Examples of such before and after documents — showing the changes of dummy "unknown" @context declarations and literal JSON keys to dummy "known" @context declarations, literal JSON keys, and URI JSON keys — would probably help comprehension.

msporny commented 1 month ago

Yes, what @TallTed says above is much closer to the language I was hoping for. As to where this language goes, I'm a bit ambivalent, but it would be nice for the JSON-LD spec to speak directly to that notion.

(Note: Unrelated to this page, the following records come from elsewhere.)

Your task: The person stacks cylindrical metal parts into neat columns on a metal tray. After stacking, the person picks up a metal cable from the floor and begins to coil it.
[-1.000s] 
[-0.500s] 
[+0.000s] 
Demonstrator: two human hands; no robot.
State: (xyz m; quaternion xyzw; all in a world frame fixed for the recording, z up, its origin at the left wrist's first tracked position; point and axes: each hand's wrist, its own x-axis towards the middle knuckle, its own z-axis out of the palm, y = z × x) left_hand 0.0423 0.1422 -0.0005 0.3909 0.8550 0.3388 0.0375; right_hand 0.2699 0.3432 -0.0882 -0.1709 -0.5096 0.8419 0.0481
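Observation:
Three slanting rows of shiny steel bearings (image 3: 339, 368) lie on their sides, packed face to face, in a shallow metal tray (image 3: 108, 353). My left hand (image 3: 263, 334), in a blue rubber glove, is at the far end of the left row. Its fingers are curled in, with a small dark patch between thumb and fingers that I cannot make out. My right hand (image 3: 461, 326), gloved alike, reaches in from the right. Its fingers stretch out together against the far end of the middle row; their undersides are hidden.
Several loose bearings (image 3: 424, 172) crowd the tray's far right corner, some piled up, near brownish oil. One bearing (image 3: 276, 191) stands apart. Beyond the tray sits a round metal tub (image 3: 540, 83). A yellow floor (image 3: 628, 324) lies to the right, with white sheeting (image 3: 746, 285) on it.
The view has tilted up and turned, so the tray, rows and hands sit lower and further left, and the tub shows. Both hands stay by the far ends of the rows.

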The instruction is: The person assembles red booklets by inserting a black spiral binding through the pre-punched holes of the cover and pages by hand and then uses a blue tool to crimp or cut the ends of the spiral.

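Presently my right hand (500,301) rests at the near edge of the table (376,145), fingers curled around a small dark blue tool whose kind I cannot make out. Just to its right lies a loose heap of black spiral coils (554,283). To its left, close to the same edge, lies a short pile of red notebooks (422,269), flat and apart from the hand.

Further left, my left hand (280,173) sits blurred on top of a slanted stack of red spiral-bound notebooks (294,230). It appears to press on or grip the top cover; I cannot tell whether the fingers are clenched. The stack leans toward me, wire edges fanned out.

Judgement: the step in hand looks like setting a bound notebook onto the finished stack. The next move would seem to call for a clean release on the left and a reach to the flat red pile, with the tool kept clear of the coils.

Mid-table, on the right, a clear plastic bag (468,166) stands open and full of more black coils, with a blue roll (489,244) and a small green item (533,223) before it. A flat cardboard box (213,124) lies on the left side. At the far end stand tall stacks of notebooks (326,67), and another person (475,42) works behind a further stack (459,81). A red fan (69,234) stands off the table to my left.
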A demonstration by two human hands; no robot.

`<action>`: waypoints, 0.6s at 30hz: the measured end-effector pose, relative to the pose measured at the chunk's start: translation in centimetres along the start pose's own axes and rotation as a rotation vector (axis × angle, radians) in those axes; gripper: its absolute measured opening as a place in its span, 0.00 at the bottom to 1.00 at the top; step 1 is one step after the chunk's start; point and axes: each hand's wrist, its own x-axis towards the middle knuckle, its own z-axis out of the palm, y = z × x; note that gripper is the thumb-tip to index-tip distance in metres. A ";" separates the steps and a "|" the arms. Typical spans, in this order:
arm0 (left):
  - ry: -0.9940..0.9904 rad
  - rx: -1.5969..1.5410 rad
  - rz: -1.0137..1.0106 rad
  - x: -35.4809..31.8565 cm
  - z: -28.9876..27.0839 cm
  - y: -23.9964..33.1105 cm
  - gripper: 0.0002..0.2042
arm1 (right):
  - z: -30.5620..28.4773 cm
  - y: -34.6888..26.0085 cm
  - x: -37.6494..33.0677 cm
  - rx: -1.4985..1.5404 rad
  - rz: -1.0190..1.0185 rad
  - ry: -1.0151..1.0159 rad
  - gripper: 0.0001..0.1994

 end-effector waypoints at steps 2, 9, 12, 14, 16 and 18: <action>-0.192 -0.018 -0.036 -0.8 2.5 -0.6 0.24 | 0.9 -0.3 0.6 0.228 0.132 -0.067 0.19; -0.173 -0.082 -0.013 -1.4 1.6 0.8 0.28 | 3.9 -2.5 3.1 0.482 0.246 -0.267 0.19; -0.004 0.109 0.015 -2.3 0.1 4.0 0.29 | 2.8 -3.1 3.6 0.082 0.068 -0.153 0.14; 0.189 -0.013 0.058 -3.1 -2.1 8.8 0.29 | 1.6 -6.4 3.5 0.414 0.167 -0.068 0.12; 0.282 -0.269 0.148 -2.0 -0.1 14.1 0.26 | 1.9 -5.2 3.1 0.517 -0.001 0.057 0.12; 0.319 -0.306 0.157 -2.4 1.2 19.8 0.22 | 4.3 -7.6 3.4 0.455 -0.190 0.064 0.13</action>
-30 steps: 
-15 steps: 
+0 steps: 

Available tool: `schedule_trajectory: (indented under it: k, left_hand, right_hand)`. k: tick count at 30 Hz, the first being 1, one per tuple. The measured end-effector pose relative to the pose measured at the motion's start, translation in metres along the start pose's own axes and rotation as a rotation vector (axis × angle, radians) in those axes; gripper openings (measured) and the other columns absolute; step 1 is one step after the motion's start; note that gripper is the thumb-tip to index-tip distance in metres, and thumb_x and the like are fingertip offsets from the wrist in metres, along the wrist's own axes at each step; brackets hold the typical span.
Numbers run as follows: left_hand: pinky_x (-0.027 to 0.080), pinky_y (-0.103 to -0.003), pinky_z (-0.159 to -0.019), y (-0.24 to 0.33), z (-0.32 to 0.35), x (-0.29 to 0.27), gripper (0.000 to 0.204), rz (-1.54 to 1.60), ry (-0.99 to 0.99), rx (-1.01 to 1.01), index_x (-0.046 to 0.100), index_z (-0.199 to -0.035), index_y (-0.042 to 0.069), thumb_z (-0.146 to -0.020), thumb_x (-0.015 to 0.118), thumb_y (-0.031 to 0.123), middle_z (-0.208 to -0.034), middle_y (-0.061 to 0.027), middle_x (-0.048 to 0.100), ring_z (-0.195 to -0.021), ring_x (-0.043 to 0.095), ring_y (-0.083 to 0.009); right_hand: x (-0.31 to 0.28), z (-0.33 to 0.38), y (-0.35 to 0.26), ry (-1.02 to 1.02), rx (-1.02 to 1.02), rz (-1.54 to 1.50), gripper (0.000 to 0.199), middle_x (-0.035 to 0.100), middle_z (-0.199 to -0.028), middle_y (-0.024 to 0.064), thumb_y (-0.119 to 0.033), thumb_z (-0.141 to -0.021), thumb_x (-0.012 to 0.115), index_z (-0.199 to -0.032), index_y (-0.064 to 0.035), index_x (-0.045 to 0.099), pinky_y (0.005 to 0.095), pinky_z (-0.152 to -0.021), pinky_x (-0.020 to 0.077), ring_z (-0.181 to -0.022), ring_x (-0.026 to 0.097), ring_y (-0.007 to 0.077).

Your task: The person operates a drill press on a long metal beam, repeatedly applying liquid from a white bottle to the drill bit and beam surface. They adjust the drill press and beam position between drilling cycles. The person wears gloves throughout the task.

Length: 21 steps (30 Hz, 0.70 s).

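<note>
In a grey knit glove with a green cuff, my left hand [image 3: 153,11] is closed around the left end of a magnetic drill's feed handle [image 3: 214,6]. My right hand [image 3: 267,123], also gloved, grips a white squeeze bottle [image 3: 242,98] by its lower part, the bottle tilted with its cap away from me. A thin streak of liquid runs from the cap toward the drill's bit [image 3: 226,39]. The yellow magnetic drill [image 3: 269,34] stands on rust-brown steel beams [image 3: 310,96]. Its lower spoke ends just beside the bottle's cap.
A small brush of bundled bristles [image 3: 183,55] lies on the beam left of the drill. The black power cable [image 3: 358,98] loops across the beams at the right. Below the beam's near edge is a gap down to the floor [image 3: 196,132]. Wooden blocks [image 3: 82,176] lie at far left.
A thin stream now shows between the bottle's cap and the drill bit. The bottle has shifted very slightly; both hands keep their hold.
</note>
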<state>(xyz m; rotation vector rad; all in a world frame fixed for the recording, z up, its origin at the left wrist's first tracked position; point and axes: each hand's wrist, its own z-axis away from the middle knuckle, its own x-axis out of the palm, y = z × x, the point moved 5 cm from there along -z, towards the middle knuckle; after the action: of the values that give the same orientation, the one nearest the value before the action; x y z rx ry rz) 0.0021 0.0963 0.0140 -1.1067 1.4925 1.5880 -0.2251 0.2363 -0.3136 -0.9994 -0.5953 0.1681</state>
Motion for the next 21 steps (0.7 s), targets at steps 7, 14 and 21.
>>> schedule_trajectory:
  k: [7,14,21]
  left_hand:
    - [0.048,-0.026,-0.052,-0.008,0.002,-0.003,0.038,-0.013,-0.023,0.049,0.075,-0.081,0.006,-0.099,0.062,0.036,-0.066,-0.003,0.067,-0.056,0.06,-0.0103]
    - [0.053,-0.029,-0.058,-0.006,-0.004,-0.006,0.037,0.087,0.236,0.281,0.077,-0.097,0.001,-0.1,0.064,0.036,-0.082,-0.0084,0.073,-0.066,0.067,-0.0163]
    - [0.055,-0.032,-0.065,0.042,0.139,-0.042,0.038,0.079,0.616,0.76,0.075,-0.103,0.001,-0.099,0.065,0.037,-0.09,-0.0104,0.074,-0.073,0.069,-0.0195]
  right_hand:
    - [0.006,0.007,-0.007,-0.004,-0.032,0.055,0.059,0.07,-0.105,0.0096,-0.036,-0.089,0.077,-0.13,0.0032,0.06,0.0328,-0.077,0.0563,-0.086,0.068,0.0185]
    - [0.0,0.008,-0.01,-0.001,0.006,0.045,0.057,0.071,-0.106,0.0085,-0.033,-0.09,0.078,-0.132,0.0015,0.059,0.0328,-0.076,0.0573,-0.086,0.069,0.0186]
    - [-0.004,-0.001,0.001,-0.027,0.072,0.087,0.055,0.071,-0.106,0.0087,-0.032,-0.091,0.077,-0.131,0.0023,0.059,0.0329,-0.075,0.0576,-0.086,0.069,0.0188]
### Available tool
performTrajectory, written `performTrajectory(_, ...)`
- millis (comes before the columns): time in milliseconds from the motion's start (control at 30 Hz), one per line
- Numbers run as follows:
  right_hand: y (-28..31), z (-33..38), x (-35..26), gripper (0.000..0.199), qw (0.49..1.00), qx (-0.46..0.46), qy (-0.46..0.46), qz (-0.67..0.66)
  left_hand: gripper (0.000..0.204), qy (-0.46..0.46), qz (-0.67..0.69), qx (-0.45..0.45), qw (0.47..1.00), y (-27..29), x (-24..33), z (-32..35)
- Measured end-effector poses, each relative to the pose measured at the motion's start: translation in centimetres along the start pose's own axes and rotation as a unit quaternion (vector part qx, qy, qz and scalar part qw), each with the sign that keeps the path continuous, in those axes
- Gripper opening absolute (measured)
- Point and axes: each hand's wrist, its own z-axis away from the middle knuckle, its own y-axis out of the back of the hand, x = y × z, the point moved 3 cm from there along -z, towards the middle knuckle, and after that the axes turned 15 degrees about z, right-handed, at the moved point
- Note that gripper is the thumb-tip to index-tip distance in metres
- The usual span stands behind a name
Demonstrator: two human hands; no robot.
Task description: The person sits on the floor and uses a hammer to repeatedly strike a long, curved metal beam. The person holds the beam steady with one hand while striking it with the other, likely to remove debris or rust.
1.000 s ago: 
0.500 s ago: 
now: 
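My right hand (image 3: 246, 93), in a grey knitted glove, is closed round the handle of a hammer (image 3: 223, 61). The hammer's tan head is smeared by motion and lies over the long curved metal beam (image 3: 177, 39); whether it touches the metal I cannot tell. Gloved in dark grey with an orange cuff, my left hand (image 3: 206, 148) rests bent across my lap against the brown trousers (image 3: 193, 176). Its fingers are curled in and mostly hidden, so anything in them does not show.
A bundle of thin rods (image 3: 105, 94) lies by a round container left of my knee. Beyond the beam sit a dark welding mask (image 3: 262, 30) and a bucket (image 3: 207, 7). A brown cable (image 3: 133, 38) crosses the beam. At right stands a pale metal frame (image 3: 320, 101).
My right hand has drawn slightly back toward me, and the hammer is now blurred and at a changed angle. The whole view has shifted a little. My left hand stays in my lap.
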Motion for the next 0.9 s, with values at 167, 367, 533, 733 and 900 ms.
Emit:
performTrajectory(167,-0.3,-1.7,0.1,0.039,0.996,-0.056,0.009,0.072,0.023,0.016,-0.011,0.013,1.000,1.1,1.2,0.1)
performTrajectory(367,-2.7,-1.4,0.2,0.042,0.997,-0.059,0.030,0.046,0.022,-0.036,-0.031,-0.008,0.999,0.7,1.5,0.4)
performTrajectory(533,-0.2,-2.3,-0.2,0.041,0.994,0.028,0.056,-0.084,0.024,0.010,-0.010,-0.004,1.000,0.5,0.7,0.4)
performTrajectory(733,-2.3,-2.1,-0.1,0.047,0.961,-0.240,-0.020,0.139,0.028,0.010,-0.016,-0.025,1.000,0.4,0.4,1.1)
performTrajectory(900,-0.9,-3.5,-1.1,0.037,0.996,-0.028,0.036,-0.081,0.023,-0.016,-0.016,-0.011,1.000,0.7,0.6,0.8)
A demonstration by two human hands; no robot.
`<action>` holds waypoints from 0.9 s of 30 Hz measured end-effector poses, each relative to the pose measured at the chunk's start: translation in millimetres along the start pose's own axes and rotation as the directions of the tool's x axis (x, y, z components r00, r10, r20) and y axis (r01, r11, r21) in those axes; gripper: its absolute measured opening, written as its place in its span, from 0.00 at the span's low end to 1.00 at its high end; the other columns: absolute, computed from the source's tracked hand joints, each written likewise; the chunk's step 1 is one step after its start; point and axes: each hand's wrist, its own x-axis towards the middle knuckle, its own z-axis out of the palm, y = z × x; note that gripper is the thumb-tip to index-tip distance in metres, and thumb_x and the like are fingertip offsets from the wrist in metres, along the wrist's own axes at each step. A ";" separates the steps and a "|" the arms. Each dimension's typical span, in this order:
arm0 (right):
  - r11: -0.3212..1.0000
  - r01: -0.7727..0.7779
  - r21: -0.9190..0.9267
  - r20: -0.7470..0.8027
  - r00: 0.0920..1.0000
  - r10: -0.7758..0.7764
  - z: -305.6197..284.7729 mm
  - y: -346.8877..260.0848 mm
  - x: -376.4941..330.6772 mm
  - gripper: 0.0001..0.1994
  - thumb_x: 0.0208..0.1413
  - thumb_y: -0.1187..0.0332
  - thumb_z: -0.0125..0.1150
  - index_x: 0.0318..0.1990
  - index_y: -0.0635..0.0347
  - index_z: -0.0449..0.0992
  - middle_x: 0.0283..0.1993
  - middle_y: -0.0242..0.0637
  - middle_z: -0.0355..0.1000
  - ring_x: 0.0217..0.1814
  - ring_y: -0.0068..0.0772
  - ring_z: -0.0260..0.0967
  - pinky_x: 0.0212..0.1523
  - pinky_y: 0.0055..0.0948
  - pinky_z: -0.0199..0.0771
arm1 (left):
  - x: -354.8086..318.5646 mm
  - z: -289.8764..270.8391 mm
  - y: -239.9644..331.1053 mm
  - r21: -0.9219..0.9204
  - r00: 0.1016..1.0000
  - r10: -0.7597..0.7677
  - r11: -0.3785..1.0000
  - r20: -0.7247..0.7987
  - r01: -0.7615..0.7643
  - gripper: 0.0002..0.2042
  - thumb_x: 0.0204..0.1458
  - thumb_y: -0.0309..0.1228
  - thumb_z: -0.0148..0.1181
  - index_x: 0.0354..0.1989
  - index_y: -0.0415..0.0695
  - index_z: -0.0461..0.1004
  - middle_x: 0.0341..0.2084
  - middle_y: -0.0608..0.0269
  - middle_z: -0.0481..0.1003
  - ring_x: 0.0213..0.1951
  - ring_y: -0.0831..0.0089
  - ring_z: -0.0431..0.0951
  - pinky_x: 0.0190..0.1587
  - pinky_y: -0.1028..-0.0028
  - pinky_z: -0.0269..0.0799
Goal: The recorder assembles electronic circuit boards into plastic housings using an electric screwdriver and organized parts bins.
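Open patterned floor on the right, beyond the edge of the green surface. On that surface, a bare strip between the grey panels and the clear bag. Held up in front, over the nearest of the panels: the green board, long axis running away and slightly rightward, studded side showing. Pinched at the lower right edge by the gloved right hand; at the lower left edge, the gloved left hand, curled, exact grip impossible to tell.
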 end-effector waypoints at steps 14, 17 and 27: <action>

dlongley commented 1 month ago

Just to be clear, this issue is not about "invalid or missing" term definitions. This is about receiving a document with an @context containing some previously unseen URL or object and re-compacting that document to one that uses a well-known context (i.e., one that uses term definitions that some code has been written against).

For example:

const incomingDoc = {
  "@context": "https://never-seen-before.example",
  // to code that doesn't know ^ this context, it must not
  // try to understand the meaning of the JSON key from
  // its literal string of characters
  "shouldBeConsideredOpaque": "some value"
};

const wellKnownContext = {
  "@context": {
    "cats": "https://cats.com#cats"
  }
};

const recompactedDocument = compact(incomingDoc, wellKnownContext);

if(recompactedDocument.cats !== undefined) {
  // do some cat stuff
} else {
  throw new Error("Sorry no cats!");
}

If we need a more concrete use case, what was discussed over in the VCWG was a case where the incoming document used multiple contexts, one that defined international driver's license terms and one that defined US-only driver's license terms. The consumer only understood the international driver's license terms, so they could recompact that context, removing any US-only context:

const incomingDoc = {
  "@context": [
    "https://international-dl.example",
    "https://usa-dl.example"
  ],
  "international_dl_field": "some international value",
  "usa_dl_field": "some US value"
};

const wellKnownContext = "https://international-dl-example";
const documentLoader = url => {
  if(url === wellKnownContext) {
    return {
      // return `RemoteDocument` object with static context
      contextUrl: null,
      documentUrl: url,
      document: {
        "@context": {
          "international_dl_field": "https://international-dl.example/vocab#dl_field"
        }
      }
    };
  }
  return someDefaultNetworkDocumentLoader(url);
};

const recompactedDocument = compact(incomingDoc, wellKnownContext, documentLoader);
// Note: the US fields will be fully expanded now to URLs and ignored,
// and `recompactedDocument` looks like:
/*
{
  "@context": "https://international-dl.example",
  "international_dl_field": "some international value",
  "https://usa-dl.example/vocab#usa_dl_field": "some US value"
}
*/

if(recompactedDocument.international_dl_field !== undefined) {
  // do some international DL stuff
} else {
  throw new Error("Sorry no international DL stuff!");
}
TallTed commented 1 month ago

To help eliminate confusion within this issue, @gkellogg, please <strike> or otherwise edit https://github.com/w3c/json-ld-api/issues/610#issuecomment-2248626555 such that only the first and last paragraphs remain in play. If the rest of that comment needs to be pursued further, I suggest that it go into another issue.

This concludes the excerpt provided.